By Claire C. McKiernan
“Light the candles,
Get the ice out,
Roll the rug up,
It's today.”
These are the beginning lyrics to the song “It’s Today” from the musical Mame (lyrics by Jerry Herman). I hadn’t watched Mame recently, and I had no reason for it to be in my head. Still, these lyrics were blaring in my brain as I woke up with a start early on October 1, 2005. Apparently my sub-conscience was telling me something. As I lay in bed wondering why this song was stuck in my head, repeating over and over, I suddenly felt this huge surge, like an oceanic wave followed by a “pop!” in my belly. It was close to 6:30 a.m., and I nudged my husband, Mike, to tell him my water had just broken.
I had no contractions, so I showered and went about my business of eating breakfast, and reading to our 2-year-9-month-old, Christina. She and I watched “Thomas and Friends,” and by 8 a.m. I noticed light, crampy contractions. I called the midwives and then my parents so my mom would be ready for the trip to the birth center. My dad arrived to pick up Christina for the day.
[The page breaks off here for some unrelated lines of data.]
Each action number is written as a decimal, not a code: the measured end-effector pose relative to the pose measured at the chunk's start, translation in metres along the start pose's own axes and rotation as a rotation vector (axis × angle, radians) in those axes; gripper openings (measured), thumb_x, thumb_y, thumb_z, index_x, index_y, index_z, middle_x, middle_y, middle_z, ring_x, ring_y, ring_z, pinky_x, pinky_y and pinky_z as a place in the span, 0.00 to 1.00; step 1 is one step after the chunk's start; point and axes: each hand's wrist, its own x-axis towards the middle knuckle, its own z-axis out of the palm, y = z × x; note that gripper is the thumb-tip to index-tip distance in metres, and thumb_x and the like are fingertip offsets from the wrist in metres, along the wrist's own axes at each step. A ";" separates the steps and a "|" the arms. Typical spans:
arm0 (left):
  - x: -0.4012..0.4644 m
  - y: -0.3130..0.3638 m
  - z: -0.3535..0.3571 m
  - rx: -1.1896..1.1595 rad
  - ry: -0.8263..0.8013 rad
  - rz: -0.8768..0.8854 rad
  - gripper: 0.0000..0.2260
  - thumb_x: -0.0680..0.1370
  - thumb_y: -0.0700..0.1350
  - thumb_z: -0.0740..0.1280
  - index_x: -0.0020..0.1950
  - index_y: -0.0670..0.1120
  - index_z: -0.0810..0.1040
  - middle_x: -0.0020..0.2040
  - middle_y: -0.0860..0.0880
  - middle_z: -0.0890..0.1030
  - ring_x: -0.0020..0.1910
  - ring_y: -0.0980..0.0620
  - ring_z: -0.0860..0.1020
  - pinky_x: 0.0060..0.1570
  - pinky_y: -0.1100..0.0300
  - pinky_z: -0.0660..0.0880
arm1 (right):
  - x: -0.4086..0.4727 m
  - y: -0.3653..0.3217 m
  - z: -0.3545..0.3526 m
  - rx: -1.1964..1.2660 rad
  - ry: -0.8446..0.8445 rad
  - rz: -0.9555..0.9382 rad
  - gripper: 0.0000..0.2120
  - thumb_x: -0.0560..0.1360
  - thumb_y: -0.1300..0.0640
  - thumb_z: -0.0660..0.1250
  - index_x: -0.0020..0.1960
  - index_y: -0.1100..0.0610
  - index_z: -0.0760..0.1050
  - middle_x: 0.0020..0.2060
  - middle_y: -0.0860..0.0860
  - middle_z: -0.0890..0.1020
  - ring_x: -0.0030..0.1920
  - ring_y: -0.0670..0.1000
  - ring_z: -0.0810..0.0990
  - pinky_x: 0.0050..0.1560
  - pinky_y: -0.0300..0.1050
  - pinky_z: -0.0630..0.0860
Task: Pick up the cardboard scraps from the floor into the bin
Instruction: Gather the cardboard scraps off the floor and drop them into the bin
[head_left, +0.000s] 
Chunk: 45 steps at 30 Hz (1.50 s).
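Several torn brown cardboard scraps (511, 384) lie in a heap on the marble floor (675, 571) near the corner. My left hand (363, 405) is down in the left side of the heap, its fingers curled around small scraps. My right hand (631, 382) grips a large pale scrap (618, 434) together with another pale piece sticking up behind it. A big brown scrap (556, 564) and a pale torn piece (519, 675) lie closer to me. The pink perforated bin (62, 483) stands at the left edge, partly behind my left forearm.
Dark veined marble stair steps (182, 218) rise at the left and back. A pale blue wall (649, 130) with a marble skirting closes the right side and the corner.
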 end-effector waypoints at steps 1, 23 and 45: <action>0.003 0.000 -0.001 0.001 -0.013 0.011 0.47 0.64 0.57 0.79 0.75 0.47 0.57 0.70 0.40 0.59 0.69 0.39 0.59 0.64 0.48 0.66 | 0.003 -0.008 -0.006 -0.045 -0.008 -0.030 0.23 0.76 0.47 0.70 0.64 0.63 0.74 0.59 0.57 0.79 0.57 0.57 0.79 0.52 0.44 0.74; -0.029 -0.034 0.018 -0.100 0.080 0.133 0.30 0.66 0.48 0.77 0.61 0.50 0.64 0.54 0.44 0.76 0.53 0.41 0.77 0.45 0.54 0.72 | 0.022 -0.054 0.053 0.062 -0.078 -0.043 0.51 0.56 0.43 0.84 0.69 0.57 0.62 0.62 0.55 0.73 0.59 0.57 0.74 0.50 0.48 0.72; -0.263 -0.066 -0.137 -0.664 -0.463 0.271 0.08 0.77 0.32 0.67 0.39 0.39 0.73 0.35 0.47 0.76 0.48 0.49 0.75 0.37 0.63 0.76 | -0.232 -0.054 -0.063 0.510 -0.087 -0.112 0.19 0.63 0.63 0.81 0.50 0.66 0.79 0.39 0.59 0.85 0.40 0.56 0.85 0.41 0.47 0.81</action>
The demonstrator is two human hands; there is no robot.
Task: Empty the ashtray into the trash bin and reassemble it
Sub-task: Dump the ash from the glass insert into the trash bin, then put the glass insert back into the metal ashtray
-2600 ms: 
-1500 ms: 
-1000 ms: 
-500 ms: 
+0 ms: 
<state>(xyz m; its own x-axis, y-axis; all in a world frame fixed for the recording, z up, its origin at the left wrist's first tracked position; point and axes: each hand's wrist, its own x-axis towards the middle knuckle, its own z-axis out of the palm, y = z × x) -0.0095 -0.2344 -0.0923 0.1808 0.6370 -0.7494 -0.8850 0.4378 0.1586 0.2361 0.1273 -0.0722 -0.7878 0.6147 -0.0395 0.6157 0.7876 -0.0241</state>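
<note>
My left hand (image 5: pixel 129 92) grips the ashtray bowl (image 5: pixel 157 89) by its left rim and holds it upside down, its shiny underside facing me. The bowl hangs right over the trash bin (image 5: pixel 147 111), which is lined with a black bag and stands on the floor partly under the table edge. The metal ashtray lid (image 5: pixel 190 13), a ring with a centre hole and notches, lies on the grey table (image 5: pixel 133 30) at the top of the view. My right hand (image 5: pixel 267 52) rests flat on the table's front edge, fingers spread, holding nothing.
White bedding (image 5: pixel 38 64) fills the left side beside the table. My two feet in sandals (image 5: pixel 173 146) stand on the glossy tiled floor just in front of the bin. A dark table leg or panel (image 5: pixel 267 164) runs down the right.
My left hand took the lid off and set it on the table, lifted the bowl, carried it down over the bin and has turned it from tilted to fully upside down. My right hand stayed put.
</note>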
I finished decorating the house for Halloween and removed the lemon pound cake I had made a month earlier from the freezer. This was to be our second child’s “original birthday cake”. Mike finished making the fresh strawberry sauce I was reducing on the stove for the topping, so I could rest. I kept in touch with Maureen, the midwife on duty that day, but was not eager to arrive too early as I had done nearly three years earlier. She trusted me to go with my gut feeling on when to head over to the birth center.
By noon my contractions were stronger. We left for the birth center about 1pm, picking up my mother along the way, and arriving at 2pm. I asked for, and received, the same birthing room where Christina had been born. I was half-way dilated and spent some time on the birthing ball and then on the bed. I had practiced the relaxation and calm, deep breathing of the Bradley Method so often that the nurse told Mike she couldn’t always tell when I was having a contraction! I needed absolute quiet, Mike to rub my lower back, and the complete cooperation of those around me to get through my contractions. I doubt I would have achieved such inner calm had I been surrounded by machines and the bustle of hospital staff!
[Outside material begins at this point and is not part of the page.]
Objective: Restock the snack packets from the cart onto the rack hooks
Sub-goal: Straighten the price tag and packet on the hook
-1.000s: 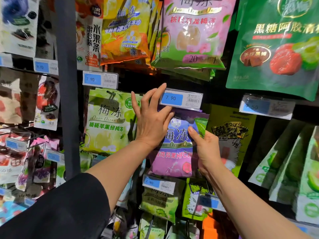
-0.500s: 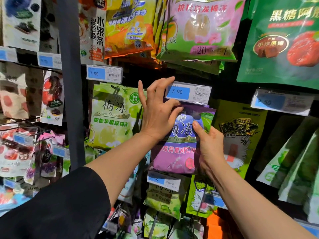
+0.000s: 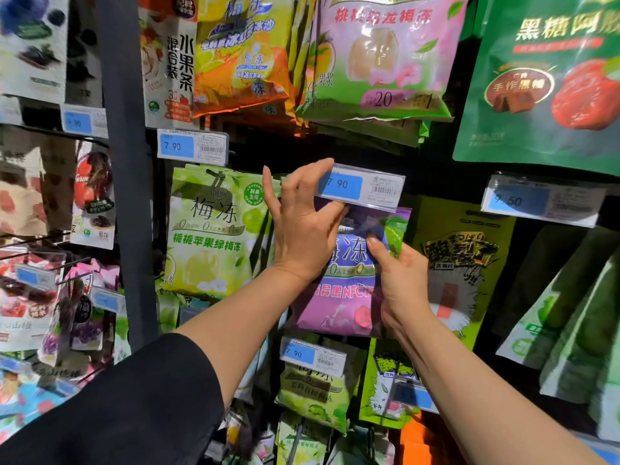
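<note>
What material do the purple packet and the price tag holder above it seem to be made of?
Purple packet: likely thin plastic film with a slight sheen; it creases where the right hand grips it. Price tag holder: apparently clear rigid plastic, since its edges catch glare and the label shows through.

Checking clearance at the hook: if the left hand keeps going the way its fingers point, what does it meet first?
The left hand points up and right; its fingers already reach the 7.90 price tag holder above the purple packet. Probably that tag first, though depth is unclear.
</note>
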The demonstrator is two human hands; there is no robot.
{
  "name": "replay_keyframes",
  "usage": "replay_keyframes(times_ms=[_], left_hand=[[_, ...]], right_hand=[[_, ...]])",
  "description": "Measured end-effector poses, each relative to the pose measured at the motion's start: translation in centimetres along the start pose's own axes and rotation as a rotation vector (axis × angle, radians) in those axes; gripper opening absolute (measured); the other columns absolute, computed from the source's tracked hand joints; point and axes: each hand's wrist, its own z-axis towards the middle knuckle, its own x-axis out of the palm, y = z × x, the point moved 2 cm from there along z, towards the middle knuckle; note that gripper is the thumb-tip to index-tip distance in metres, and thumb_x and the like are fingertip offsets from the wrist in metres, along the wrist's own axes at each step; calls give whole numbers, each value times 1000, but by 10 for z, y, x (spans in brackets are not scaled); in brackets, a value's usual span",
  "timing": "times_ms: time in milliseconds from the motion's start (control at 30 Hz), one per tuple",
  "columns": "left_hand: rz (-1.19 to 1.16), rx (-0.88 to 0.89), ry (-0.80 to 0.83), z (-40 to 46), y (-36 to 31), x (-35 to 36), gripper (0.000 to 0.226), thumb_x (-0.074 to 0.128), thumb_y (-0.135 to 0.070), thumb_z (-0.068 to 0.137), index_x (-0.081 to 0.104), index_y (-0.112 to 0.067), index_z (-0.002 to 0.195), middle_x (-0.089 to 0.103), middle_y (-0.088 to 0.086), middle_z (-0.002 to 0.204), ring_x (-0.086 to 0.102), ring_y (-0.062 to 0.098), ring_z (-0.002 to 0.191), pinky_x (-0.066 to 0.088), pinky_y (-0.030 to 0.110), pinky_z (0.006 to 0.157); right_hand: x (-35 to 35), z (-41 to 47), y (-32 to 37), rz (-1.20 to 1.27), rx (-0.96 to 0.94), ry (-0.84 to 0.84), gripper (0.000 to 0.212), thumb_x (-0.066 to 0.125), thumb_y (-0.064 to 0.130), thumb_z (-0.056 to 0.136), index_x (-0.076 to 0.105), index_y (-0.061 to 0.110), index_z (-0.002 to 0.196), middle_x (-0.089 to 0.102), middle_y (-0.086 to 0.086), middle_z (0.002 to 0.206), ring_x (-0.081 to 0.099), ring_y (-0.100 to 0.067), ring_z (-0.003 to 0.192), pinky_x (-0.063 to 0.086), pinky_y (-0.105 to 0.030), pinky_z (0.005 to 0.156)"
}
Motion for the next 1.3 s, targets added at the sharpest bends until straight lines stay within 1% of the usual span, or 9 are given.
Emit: replay_keyframes(times_ms=[133,300,567,800,933,1033,1133,1200,1300], left_hand=[[0,52,38,-1,4,-3,14,67,-32,85,73,-21,79,36,0,136,36,25,125,11,67,110],[-12,26,66,-1,4,-1,16,72,-28,82,69,-17,70,34,0,137,34,25,128,8,65,111],[-52,83,155,-7,6,-5,24,71,-42,81,69,-18,78,34,6,145,29,29,136,6,64,112],[-70,69,120,-7,7,-9,17,70,-28,86,70,-13,77,48,14,142,31,28,136,7,62,113],[-115,-7,61,2,4,-8,12,71,-22,80,68,-13,74,54,11,133,34,27,133,7,62,113],[-110,-7,56,4,2,-7,9,72,-20,76,69,-14,71,55,11,131,36,28,131,8,63,113],[-100,-8,61,3,-1,-7,6,72,-20,74,69,-16,70,52,9,132,36,29,131,8,63,113],[-100,-12,71,3,-2,-5,6,72,-23,75,70,-19,72,43,2,135,35,29,131,7,63,113],[-100,-19,82,2,0,-3,9,73,-30,77,71,-22,73,36,-3,135,34,28,132,6,63,113]], right_hand=[[-2,2,-6,3,13,-54,29,70,11,83,56,-14,89,65,-13,72,62,-24,67,51,-44,68],[-4,2,-13,-6,42,-66,17,65,3,87,63,10,71,67,-8,69,61,-23,69,49,-42,70],[-15,-16,-7,-37,-18,-2,12,65,8,89,68,12,78,73,-5,76,69,-24,73,57,-44,74],[-11,-18,-4,-87,-66,-39,20,67,11,89,72,19,71,73,-5,80,68,-29,81,55,-56,80],[-6,-13,4,-63,-67,-45,10,67,10,89,70,10,79,73,-10,80,68,-26,78,55,-52,77],[-3,-11,3,-64,-72,-76,52,75,28,81,52,-18,91,60,-40,94,60,-25,74,52,-53,68],[-4,-5,-4,-70,-106,-92,81,76,46,65,41,-21,94,46,-48,96,49,-22,76,49,-57,66],[-4,-4,-4,-47,-88,-98,73,75,40,67,42,-21,91,51,-43,81,50,-23,74,49,-52,68],[-7,-6,1,-77,-43,-87,23,72,17,82,62,-2,74,65,-14,73,62,-26,73,51,-48,71]])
Maureen recommended getting in the tub. I was nervous because I had done this briefly in my first labor and had found the contractions to be more painful. She told me to just try it; I could always get out. Maybe it was because I was more relaxed this time around, but I liked the tub, and I dilated quickly in the space of an hour. Maureen suggested getting out of the tub and back on the bed. Though I had not planned a water birth, I informed her that I didn’t think I could move, and I really needed to push!
A very short time later (about 15 minutes?), at 4:17pm, I gloriously gave birth to our 22.5 inch, 9 lb. 15 oz. son, Thomas Michael. The water birth was not only much easier, but I have always been grateful I gave birth that way since Tommy was born with the cord wrapped around his neck three times. Under water, he was not yet using his lungs to breathe in air, but was receiving oxygen through the cord, as he had in the womb. Maureen had time to slip the cord off his neck before bringing him up for his first real breath. She slipped my lovely baby onto my tummy and we were delighted to discover that we had a son to even out the family.
Maureen gave me one stitch for a small surface tear, which she said was more of a badge of honor than anything else. After that, Mike, Tom, and I rested comfortably on the bed. I was soon calling Christina and my dad, along with other family members, resting, nursing, and eating great food that my mom had brought along. My mom helped me to shower and we blissfully and eagerly headed for home around 9:45pm.
Since that day, whenever I watch Mame I think of Tommy’s birthday. One of the last stanzas to “It’s Today” was so meaningful and prophetic that day that it still brings tears to my eyes:
“Someone gave me a wonderful present,
Something I needed and yet never knew,
So start the whistling and clapping,
'Cause under the wrapping was you.”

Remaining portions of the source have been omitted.